■ AIM OF THE EXERCISE: Among the entries below, retype exactly the lines starting with the one with "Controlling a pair" and going on through the one with "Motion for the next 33", but not the pictures.

(Data items)

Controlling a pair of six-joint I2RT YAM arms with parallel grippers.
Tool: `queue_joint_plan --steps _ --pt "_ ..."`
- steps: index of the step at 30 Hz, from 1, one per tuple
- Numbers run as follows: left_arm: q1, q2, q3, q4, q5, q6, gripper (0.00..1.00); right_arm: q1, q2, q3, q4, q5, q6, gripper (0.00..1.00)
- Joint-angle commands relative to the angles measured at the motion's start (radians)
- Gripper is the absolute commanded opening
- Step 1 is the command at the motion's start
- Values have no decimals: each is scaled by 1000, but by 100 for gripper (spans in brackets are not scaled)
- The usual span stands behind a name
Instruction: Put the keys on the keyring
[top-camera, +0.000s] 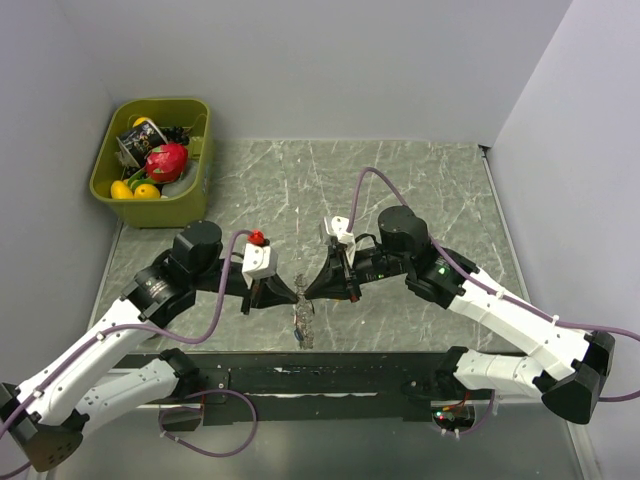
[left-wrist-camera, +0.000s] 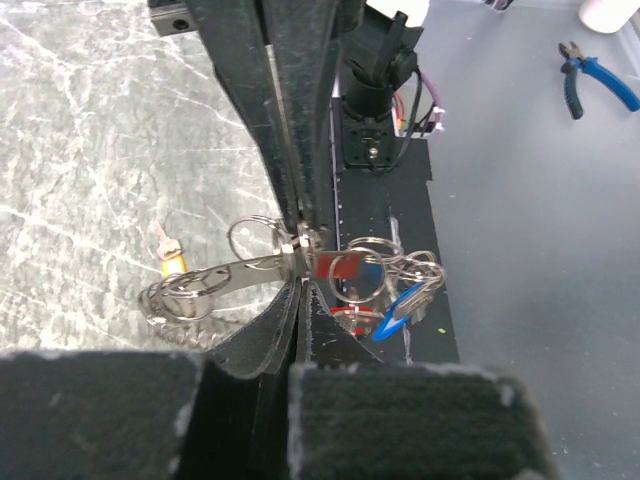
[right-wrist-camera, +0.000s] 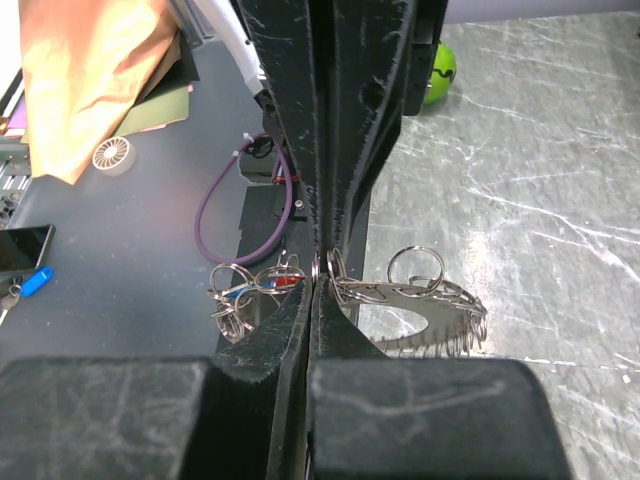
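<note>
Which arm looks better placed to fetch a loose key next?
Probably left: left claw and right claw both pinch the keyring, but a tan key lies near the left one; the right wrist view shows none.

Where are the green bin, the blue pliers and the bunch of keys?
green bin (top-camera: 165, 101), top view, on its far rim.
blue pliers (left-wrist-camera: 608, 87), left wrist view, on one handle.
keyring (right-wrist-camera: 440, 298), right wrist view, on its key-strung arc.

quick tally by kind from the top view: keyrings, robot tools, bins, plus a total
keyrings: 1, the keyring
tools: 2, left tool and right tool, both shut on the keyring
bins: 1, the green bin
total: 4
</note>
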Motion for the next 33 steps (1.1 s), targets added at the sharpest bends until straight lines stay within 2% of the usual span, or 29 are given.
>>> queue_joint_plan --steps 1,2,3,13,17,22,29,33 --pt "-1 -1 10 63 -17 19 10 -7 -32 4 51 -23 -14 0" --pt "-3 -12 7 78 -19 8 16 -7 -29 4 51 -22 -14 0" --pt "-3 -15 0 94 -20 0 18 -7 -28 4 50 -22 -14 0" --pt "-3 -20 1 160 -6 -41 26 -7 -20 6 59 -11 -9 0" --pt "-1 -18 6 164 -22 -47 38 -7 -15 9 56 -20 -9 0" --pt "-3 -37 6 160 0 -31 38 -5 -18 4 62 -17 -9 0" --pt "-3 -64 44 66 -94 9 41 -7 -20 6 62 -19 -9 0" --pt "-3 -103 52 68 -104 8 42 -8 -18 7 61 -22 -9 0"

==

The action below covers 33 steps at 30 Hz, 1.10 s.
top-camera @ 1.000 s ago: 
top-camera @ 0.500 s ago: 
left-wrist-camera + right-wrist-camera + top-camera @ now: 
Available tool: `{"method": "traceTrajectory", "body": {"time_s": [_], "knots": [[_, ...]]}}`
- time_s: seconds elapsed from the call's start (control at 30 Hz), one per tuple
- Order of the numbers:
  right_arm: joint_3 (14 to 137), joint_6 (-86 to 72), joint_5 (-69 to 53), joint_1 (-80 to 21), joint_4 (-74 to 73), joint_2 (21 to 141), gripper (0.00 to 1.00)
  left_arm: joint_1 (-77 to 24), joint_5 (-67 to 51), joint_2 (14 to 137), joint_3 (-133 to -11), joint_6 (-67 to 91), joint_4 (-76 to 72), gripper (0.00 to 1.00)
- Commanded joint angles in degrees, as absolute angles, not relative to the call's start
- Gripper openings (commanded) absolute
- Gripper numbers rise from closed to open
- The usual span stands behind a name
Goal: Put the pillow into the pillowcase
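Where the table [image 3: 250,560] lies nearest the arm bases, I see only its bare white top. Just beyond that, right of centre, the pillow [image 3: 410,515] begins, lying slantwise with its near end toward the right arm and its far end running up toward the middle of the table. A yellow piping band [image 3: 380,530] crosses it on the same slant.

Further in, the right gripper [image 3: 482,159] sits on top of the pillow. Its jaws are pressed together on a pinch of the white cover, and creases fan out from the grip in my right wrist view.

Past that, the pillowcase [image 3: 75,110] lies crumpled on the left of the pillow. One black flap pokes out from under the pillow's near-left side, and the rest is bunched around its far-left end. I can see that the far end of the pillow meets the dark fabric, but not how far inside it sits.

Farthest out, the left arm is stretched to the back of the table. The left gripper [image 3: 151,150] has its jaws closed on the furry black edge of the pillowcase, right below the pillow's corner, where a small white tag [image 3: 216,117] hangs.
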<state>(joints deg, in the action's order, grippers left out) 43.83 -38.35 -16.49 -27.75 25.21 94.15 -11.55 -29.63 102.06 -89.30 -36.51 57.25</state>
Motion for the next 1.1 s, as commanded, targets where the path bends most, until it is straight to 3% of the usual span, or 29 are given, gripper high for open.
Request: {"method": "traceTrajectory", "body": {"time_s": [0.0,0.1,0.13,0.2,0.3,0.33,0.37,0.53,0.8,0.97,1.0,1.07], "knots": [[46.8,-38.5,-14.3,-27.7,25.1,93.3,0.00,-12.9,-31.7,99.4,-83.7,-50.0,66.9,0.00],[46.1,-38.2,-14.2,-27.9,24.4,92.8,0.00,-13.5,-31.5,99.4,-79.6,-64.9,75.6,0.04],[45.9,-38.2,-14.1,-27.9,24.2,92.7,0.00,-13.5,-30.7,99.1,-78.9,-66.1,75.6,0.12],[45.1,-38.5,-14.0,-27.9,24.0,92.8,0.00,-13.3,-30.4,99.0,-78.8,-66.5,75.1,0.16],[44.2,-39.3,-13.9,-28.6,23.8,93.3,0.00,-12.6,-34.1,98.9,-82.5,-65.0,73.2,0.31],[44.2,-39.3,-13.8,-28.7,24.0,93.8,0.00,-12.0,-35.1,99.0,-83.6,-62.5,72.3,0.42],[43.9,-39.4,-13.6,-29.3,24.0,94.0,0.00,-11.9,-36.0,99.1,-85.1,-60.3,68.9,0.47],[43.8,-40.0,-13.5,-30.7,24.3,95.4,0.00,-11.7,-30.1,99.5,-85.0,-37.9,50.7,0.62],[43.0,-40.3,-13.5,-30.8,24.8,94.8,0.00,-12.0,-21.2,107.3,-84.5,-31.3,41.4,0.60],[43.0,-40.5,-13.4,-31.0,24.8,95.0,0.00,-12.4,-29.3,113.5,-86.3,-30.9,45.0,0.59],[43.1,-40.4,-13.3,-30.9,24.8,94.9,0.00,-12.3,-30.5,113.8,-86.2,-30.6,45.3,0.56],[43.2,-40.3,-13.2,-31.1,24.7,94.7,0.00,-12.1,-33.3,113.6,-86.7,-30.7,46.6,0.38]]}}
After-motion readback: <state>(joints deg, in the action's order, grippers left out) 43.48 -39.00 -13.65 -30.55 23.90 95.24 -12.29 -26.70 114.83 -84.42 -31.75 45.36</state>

■ ANSWER SPACE:
Controlling a pair of six-joint I2RT YAM arms with parallel grippers.
Tool: `queue_joint_plan --steps _ --pt "_ ..."`
- steps: index of the step at 30 Hz, from 1, one per tuple
- Numbers run as follows: left_arm: q1, q2, q3, q4, q5, q6, gripper (0.00..1.00); right_arm: q1, q2, q3, q4, q5, q6, gripper (0.00..1.00)
- Joint-angle commands relative to the angles measured at the motion's start (radians)
- Gripper is the absolute commanded opening
- Step 1 is the command at the motion's start
- Values have no decimals: each is scaled by 1000, but by 100 for gripper (spans in brackets are not scaled)
- The usual span stands behind a name
Instruction: Put the keys on the keyring
[top-camera, +0.000s] 
[left-wrist-camera, +0.000s] 
[right-wrist-camera, +0.000s] 
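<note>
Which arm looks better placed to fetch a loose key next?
Probably left: left claw and right claw both pinch the keyring, but a tan key lies near the left one; the right wrist view shows none.

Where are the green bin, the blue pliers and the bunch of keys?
green bin (top-camera: 165, 101), top view, on its far rim.
blue pliers (left-wrist-camera: 608, 87), left wrist view, on one handle.
keyring (right-wrist-camera: 440, 298), right wrist view, on its key-strung arc.

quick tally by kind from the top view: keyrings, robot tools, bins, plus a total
keyrings: 1, the keyring
tools: 2, left tool and right tool, both shut on the keyring
bins: 1, the green bin
total: 4
</note>
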Motion for the next 33 steps (1.1 s), targets added at the sharpest bends until straight lines stay within 2% of the usual span, or 29 are given.

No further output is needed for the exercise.